Rijksmonument sinds 2002



Foto’s
Verhalen
Welkom, Sinterklaas!
Elk jaar komt Sinterklaas in Nederland aan en natuurlijk brengt hij dan ook een bezoek aan Hilversum. Tegenwoordig heeft de Sint zijn slaapkamer in het Oude Raadhuis. Ook vroeger was het gebouw al belangrijk voor de Goedheiligman. Zo is op onderstaande foto’s te zien hoe Sint Nicolaas in de jaren 1959 en 1960 op het bordes van het Oude Raadhuis hartelijk welkom werd geheten. In 1959 waren daarbij zelfs drie lama’s van de partij. Een jaar later waren het drie ezels die de Sint mede-verwelkomden.

Heitje voor een karweitje
“Heeft u ook een heitje voor een karweitje?” Dat was een vraag die scoutinggroepen door heel Nederland in de vorige eeuw stelden. Tijdens de paasvakantie gingen ze op pad om de clubkas te spekken. In april 1954 was er het karweitje, of zeg maar gerust karwei, om het Oude Raadhuis spic en span te maken. Behalve hardwerkende padvinders en padvindsters trok dit ook veel bekijks van plaatsgenoten. Na afloop van de boensessie reikte Joost Boot, de langstzittende burgemeester van Hilversum in de vorige eeuw, de beloning uit voor het harde werken.

De kern van de zaak
In 1969 kreeg het Goois Museum toestemming om te verhuizen naar de Vaartweg, omdat er sprake van was dat het Oude Raadhuis gesloopt zou worden. Voor het zover was, werd op 7 november 1969 nog een nieuwe tentoonstelling geopend: ‘De kern van de zaak’.

Hilversum 500 jaar
In 1924 bestond Hilversum 500 jaar: tijd voor feest! Niemand minder dan koningin Wilhelmina en koningin Juliana reisden daarom op maandag 11 augustus af naar de jarige gemeente. De plechtigheden vonden plaats in het Raadhuis.
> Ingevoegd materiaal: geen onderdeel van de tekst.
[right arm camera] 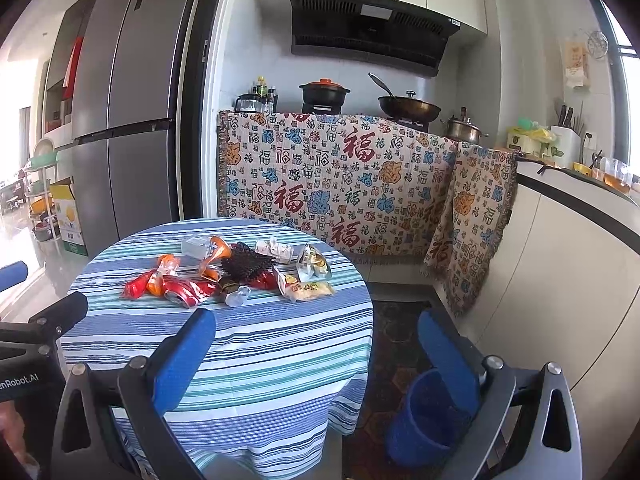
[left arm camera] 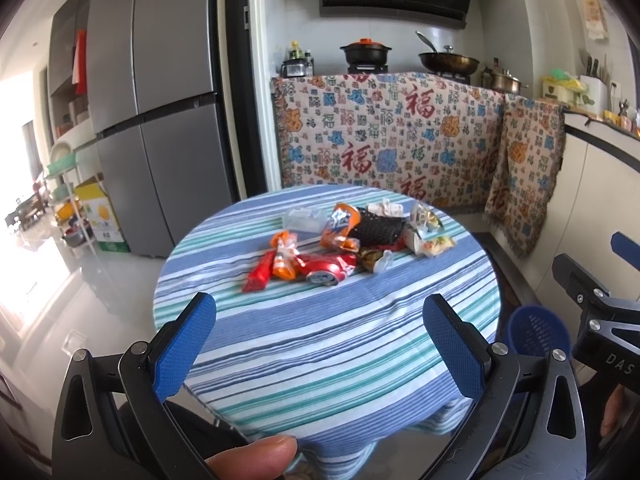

De raadzaal was versierd met asters, gladiolen en dahlia’s en ‘een keur van Perzische tapijten [hadden] de vrij kille en onaanzienlijke zaal omgetoverd in een warmtonig en stemmig milieu’, noteerde De Gooi- en Eemlander
Zo ging 11 augustus 1924 de geschiedenisboeken in als ‘de blijde dag waarop voor het eerst een regeerend Vorst uit het Huis van Oranje een officieel bezoek aan deze gemeente bracht’, aldus een trotse burgemeester Reymer.